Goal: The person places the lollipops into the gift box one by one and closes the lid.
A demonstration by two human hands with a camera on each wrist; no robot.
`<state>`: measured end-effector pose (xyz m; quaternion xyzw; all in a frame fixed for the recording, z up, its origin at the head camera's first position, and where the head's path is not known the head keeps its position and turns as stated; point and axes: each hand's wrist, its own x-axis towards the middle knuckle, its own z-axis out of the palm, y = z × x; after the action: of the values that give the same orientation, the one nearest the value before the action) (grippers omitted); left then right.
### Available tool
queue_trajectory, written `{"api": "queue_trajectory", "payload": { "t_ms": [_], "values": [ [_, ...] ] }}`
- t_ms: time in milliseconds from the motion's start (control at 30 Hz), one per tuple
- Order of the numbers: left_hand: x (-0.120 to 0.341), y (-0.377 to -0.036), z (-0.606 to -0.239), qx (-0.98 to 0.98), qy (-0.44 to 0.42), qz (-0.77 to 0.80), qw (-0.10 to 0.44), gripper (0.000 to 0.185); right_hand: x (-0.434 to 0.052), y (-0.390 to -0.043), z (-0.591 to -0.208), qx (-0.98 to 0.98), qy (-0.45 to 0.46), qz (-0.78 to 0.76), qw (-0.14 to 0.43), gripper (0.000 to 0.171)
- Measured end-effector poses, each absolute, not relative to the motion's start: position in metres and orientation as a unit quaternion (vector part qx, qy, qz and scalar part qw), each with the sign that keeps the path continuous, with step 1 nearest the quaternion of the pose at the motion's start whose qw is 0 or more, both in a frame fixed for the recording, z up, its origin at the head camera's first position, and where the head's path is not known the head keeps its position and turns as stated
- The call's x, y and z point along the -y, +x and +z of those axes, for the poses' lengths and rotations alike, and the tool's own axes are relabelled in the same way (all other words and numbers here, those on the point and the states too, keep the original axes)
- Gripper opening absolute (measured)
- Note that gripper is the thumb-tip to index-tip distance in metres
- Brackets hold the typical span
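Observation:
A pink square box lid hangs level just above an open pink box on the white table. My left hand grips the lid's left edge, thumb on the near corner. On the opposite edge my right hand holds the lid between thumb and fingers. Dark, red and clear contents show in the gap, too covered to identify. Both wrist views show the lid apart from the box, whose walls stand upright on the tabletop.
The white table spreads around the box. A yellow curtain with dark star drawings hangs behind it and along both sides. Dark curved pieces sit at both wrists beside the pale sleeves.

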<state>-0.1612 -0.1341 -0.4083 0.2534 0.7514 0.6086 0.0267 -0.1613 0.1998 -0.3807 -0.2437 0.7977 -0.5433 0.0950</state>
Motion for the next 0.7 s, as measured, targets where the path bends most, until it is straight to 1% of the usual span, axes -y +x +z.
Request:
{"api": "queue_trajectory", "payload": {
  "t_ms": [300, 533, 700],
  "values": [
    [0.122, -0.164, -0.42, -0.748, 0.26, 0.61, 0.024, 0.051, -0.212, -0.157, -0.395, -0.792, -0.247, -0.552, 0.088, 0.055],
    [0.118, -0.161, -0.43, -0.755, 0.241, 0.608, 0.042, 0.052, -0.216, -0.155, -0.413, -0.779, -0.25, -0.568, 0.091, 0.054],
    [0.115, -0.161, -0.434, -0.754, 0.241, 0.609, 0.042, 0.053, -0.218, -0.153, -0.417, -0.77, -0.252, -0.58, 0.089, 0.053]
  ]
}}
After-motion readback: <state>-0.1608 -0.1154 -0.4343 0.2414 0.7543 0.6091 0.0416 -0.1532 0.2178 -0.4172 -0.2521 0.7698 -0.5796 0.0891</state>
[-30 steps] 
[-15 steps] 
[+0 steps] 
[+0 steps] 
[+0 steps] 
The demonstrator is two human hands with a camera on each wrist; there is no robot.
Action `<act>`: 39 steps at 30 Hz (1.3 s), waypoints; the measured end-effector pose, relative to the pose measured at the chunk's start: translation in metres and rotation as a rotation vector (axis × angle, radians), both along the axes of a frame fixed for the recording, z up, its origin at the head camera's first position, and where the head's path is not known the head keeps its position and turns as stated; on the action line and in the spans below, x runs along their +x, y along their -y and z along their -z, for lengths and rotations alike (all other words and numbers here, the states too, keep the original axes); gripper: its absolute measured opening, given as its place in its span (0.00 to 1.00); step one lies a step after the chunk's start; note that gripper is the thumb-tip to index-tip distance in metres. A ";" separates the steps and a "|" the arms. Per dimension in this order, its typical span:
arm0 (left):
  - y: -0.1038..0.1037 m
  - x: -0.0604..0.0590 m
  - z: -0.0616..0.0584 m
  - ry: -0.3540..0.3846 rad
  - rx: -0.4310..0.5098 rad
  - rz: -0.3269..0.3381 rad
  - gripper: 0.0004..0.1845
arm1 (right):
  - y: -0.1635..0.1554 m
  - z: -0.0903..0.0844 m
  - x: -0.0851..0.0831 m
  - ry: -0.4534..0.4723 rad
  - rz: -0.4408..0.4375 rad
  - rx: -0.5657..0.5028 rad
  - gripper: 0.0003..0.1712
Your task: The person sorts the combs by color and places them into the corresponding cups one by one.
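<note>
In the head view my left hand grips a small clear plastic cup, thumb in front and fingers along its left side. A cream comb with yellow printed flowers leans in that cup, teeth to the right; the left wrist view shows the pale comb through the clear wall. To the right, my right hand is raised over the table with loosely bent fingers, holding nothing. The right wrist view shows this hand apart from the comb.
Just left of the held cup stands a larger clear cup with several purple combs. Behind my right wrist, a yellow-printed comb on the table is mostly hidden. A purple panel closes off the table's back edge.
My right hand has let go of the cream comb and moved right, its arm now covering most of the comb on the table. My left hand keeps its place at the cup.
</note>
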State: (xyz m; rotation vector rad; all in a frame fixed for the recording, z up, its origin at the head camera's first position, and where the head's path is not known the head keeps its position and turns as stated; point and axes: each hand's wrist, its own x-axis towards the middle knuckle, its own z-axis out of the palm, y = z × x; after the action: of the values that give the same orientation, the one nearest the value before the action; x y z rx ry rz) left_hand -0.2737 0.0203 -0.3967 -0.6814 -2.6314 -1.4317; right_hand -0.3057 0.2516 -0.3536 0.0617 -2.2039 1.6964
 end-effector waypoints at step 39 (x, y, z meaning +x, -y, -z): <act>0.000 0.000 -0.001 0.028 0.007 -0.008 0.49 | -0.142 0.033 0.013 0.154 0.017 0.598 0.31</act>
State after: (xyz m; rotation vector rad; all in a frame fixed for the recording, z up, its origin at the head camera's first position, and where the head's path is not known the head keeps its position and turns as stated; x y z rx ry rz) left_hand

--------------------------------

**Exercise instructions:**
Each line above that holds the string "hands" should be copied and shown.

**Response below:**
A demonstration by two human hands with a camera on each wrist; no robot.
The demonstrator is two human hands with a camera on each wrist; there is no robot.

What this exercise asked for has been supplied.